There are two cases where isinstance() might fall down, but testing for attributes wouldn’t.  First, when you use reload() to reload a module, the interfaces might be re-created, and your isinstance() tests would incorrectly fail.  However, I suggest that this indicates a problem with the use of reload() – really, if you use reload(), you should make sure you’ve reloaded the entire class hierarchy.  Second, if you have some kind of object proxy, for RPC or weak references, it might not handle isinstance() as expected.

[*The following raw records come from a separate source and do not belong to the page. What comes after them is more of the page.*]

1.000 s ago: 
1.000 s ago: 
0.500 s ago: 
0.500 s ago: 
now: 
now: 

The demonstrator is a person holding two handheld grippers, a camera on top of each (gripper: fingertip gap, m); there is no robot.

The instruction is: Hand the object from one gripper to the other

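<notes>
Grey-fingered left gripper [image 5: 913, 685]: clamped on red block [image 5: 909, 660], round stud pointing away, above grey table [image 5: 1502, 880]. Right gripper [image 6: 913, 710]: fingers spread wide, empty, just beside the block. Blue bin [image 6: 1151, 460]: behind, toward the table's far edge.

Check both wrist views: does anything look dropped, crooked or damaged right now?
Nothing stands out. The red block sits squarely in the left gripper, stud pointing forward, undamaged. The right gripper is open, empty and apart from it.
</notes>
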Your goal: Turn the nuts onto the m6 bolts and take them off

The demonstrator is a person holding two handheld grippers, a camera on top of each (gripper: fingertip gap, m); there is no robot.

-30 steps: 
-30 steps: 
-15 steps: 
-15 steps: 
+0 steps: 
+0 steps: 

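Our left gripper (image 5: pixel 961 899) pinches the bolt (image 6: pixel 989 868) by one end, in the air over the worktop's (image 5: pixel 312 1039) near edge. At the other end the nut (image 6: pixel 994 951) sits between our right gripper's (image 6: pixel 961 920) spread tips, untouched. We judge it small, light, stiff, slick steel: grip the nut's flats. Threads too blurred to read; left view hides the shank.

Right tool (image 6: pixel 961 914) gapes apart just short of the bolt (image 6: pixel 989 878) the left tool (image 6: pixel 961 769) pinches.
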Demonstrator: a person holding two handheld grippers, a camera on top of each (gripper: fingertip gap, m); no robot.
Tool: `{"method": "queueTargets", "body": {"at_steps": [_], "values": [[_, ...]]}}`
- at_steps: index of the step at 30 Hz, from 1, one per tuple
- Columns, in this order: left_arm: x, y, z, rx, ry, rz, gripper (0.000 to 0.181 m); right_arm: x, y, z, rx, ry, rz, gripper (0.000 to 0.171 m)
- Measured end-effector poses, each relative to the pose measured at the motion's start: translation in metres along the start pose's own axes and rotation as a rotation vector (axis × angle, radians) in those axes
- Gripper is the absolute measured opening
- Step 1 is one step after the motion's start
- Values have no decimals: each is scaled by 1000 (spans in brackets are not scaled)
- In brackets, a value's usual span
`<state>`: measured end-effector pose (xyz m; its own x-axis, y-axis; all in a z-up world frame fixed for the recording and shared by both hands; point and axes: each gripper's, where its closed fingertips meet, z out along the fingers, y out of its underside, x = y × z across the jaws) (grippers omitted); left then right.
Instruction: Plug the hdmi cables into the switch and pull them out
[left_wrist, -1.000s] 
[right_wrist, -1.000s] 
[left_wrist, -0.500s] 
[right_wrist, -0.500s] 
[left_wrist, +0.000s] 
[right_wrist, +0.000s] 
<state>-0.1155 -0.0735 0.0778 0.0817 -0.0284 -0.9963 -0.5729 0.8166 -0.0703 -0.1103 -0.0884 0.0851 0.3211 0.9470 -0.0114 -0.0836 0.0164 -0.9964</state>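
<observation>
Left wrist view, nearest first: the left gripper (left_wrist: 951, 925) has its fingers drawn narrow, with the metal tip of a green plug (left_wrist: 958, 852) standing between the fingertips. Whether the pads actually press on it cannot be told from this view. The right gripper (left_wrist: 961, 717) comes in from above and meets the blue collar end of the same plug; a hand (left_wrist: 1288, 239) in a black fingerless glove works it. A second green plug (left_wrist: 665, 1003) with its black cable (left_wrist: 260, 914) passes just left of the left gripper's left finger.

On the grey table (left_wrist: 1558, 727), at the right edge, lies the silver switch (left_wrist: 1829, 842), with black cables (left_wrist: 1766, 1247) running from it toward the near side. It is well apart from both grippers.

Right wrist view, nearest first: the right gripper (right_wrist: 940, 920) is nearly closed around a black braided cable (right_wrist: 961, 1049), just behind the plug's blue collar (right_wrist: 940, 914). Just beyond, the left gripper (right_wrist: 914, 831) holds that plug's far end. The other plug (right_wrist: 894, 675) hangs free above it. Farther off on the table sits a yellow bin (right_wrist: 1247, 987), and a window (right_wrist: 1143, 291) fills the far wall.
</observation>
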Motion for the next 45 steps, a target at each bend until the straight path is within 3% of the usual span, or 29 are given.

When designing an API, the majority of the functions’ parameters will expect only one type of argument, and if you like the idea of flexibility, just don’t assert against the parameters at all – let the app fail when it discovers a needed operation is missing.  That’ll allow callers to use subclassing or not, as they choose.  However, when you need to take a different path based on the type of object you’ve been given, you’ll have to decide whether to use implicit interfaces, which you check for by checking for certain attributes, or explicit interfaces which you check for using isinstance().  I think that for an interface with relatively few methods and which is likely to be replaced by the callers not only with their own implementation, but possibly with other objects they didn’t write but “luckily” have the right methods, then an implicit interface is a good thing.  If your interface is more complex or you know there aren’t any other objects which have compatible methods, you can create an explicit interface without method bodies, and ask the user to provide an appropriate subclass of that interface.  Finally, if you know that you’re only passing subclasses of a certain class and have no use for any other type of implementation, just pass those subclasses – there’s a little thing called “keep it simple” and this is probably great most of the time.

So, implicit interfaces have their place, and so does isinstance(), use them both as needed!